Filter the listing for lines containing "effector".

====== Provided material ======

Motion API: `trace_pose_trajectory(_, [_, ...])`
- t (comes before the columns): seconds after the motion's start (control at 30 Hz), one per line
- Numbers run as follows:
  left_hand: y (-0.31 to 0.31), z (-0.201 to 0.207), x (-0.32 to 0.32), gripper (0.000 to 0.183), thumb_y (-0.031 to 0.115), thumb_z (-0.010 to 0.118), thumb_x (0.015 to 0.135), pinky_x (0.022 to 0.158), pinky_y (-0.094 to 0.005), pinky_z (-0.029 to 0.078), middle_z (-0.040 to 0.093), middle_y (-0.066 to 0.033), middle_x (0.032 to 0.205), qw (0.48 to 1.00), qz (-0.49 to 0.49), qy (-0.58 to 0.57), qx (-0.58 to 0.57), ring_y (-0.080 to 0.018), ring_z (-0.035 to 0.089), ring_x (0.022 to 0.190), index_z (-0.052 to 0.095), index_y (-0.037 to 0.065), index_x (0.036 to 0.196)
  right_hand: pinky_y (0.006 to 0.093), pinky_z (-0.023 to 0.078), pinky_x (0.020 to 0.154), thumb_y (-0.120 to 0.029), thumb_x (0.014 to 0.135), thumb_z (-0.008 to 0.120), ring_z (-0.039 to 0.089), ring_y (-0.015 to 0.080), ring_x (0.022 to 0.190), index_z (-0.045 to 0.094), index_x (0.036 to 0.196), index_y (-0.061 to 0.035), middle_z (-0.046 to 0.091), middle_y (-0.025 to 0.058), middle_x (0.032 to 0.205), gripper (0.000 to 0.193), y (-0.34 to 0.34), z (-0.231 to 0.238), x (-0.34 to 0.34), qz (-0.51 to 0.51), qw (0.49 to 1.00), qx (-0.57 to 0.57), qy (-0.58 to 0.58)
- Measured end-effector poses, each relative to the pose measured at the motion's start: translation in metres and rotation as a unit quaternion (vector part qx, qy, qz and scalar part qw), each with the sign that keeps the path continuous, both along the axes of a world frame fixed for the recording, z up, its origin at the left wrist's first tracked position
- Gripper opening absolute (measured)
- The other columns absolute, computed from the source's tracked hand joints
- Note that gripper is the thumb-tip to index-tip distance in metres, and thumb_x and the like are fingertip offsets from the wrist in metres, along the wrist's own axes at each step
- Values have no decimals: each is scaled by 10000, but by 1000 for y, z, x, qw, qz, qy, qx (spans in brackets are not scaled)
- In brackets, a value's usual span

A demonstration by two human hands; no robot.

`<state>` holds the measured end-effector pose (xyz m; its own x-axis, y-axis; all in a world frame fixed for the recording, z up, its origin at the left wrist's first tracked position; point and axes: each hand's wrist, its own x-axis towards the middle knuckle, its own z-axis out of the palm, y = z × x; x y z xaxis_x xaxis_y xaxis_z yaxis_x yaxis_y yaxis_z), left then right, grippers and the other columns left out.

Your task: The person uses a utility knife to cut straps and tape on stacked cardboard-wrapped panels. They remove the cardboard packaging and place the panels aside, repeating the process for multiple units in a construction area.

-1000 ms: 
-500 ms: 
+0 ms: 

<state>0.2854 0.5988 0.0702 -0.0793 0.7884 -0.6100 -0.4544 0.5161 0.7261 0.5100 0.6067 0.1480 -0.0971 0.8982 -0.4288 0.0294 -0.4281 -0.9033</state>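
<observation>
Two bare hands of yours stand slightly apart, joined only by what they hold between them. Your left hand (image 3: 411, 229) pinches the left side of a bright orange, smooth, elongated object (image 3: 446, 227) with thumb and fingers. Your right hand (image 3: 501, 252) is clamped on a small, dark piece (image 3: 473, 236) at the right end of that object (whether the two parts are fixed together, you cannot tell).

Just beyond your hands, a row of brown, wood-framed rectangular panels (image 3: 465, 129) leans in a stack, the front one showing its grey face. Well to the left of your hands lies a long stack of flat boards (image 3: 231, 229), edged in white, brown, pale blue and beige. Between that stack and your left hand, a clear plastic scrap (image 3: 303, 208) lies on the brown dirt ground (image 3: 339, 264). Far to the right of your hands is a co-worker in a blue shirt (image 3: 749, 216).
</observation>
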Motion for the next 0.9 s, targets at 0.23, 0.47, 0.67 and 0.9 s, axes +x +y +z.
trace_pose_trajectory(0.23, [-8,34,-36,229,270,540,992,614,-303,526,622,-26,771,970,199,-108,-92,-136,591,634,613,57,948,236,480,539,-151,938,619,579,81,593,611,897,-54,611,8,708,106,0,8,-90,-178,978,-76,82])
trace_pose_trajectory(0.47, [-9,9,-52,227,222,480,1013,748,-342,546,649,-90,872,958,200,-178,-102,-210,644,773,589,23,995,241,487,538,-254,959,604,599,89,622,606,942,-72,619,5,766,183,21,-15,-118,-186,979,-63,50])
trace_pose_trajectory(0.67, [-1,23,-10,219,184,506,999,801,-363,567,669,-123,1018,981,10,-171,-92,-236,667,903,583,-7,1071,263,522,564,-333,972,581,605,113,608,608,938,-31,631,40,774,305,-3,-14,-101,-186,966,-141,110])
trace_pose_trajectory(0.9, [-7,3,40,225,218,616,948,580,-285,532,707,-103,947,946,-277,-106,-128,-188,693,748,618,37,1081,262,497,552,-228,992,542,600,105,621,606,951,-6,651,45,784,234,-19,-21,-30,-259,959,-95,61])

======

Answer to the problem
- Measured end-effector poses, each relative to the pose measured at the motion's start: translation in metres and rotation as a unit quaternion (vector part qx, qy, qz and scalar part qw), each with the sign that keeps the path continuous, both along the axes of a world frame fixed for the recording, z up, its origin at the left wrist's first tracked position
`<state>` holds the measured end-effector pose (xyz m; its own x-axis, y-axis; all in a world frame fixed for the recording, z up, its origin at the left wrist's first tracked position; point and axes: each hand's wrist, its own x-axis towards the middle knuckle, its own z-axis out of the palm, y = z × x; x y z xaxis_x xaxis_y xaxis_z yaxis_x yaxis_y yaxis_z), left then right, grippers and the other columns left out.

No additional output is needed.